Assim, ao revoltar-se com um comportamento invasivo e ter a audácia (contém ironia) de se fazer ouvir, a deputada Isa Penna evidentemente destoa desse ideal feminino e do lugar da mulher propagado por este projeto. O resultado final, diga-se de passagem julgado quase que exclusivamente por homens, mas definitivamente decidido por eles, foi o silenciamento de uma mulher que não faz parte desse imaginário coletivo. De todo modo, caberá ao plenário, o sentenciamento final não só do caso, mas a publicização do que se pensa sobre comportamentos masculinos e o que se pensa ser aceitável ou não sobre corpos femininos. E sobre qual “homenagem” nos será feita neste mês de março.

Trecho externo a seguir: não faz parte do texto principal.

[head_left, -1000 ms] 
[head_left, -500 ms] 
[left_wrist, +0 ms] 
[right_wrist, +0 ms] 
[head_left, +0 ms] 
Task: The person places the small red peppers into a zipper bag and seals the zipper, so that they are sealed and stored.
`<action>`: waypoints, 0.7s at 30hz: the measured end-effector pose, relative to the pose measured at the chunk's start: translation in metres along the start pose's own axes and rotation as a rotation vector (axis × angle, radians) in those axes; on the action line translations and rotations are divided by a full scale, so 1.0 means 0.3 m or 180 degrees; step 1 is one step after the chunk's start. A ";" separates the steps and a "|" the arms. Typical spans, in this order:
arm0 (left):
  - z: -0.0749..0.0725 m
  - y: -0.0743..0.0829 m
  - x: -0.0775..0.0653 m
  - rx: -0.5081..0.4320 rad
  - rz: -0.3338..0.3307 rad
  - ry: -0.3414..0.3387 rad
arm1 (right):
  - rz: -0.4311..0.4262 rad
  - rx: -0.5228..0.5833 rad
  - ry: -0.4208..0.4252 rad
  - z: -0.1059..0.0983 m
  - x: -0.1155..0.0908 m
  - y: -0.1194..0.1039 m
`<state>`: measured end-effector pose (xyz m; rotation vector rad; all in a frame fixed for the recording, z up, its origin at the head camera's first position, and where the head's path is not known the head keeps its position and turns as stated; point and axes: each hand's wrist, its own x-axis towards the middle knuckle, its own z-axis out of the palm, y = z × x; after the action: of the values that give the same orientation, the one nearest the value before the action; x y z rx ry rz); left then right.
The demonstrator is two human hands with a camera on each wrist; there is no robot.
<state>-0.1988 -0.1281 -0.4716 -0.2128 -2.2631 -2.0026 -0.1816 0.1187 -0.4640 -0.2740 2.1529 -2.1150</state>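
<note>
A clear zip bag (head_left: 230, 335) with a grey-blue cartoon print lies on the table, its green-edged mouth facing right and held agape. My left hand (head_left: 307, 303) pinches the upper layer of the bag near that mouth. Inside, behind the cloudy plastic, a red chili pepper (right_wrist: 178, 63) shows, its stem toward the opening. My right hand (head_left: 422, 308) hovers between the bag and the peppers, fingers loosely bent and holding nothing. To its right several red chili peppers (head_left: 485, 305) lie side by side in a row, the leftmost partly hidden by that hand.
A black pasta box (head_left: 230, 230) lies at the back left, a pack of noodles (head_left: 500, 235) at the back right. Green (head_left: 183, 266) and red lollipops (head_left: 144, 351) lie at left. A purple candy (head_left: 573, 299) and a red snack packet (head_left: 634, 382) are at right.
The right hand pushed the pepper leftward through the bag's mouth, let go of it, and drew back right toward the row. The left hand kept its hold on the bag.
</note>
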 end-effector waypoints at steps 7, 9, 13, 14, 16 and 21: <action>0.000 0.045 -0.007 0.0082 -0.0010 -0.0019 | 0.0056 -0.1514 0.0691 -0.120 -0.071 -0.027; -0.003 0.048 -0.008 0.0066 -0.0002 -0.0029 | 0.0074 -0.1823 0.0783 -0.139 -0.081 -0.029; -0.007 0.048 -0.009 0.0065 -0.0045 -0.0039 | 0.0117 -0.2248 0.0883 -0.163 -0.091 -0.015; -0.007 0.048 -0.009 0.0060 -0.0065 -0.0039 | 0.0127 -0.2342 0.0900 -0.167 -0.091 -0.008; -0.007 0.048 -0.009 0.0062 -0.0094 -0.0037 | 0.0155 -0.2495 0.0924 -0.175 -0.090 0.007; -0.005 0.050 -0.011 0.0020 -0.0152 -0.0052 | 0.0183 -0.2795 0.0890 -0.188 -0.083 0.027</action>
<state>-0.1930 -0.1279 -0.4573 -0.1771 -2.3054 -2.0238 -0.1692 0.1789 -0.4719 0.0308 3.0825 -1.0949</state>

Por fim, uma nota: se for para postar sobre o dia 08 de março homenageando mulheres então responsabilizem seus colegas pelos atos cometidos. Estamos de olho[2].
[1] TEIXEIRA, Jacqueline. A Mulher Universal: corpo, gênero e pedagogia da prosperidade. Rio de Janeiro: Mar de Ideias – Navegação Cultural, 2016.
[2] Fontes das imagens: redes sociais dos deputados: em cima da esquerda para a direita: Alex de Madureira, Wellington Moura, Adalberto Freitas. Embaixo:Delegado Olim e Estevam Galvão (Acessadas em 11/03/2021).